Each line of the material that mentions the word "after" is to be copied.

(Given material Opens)

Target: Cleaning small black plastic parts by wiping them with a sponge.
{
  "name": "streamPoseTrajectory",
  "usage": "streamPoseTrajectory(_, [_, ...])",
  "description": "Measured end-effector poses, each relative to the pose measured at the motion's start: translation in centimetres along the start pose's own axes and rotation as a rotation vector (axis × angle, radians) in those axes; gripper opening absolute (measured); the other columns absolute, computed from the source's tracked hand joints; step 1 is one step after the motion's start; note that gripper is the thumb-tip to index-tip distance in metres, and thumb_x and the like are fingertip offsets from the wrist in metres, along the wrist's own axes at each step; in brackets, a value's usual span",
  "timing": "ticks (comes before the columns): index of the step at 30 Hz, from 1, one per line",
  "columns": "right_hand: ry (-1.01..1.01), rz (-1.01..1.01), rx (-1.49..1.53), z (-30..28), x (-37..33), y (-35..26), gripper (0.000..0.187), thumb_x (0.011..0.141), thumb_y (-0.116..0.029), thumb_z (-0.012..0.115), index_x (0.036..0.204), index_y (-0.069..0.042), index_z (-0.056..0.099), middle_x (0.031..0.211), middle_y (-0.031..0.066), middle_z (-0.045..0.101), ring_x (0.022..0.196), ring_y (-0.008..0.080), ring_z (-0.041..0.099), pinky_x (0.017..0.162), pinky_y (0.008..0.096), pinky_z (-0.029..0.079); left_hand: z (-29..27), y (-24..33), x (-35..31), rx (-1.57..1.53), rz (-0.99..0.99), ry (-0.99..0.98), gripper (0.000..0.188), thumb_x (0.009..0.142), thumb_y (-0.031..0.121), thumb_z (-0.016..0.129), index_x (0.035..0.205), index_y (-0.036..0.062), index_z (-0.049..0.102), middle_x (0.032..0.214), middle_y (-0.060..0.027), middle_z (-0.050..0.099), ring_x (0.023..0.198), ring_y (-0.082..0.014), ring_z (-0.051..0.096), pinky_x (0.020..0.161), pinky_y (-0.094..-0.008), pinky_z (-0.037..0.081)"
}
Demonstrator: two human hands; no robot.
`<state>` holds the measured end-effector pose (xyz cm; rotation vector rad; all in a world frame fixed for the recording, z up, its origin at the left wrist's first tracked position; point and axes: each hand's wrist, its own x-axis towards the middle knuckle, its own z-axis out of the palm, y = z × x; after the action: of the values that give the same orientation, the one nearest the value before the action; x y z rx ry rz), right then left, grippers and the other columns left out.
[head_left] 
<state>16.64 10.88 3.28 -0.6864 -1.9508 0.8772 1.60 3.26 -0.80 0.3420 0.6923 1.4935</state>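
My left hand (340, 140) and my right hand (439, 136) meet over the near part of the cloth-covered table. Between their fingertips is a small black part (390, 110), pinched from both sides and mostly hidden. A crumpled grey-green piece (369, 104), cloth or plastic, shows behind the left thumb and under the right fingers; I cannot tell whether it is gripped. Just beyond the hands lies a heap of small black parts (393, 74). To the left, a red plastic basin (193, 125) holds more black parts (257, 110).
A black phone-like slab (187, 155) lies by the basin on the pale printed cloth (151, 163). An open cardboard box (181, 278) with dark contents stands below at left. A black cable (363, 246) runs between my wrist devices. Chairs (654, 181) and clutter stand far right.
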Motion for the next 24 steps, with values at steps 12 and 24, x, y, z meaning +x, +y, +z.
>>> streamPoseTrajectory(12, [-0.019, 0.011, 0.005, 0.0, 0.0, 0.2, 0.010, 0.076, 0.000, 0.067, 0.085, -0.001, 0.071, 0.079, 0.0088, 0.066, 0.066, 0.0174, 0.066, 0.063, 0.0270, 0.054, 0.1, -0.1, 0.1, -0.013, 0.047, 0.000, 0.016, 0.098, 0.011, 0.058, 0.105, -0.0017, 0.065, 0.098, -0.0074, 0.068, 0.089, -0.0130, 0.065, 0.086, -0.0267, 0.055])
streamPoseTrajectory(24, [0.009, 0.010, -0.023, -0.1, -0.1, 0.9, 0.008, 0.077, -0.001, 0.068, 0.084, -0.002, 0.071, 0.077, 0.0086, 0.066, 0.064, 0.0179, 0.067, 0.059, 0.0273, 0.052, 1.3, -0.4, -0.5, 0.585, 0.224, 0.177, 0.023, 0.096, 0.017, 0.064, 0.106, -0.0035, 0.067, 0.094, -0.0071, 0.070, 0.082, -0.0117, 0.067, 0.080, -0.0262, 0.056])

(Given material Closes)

» **Answer to this task**:
  "description": "Measured end-effector poses, each relative to the pose measured at the motion's start: translation in centimetres along the start pose's own axes and rotation as a rotation vector (axis × angle, radians) in those axes; gripper opening absolute (measured); the other columns absolute, computed from the source's tracked hand joints; step 1 is one step after the motion's start; note that gripper is the thumb-tip to index-tip distance in metres, and thumb_x and the like are fingertip offsets from the wrist in metres, along the wrist's own axes at each step; in brackets, a value's usual span",
`<state>` holds the measured end-effector pose (xyz cm; rotation vector rad; all in a world frame fixed for the recording, z up, its origin at the left wrist's first tracked position; point and axes: each hand's wrist, its own x-axis towards the middle knuckle, its own z-axis out of the palm, y = z × x; after the action: of the values that give the same orientation, the one nearest the value before the action; x y z rx ry rz), right then left, grippers and the other columns left out.

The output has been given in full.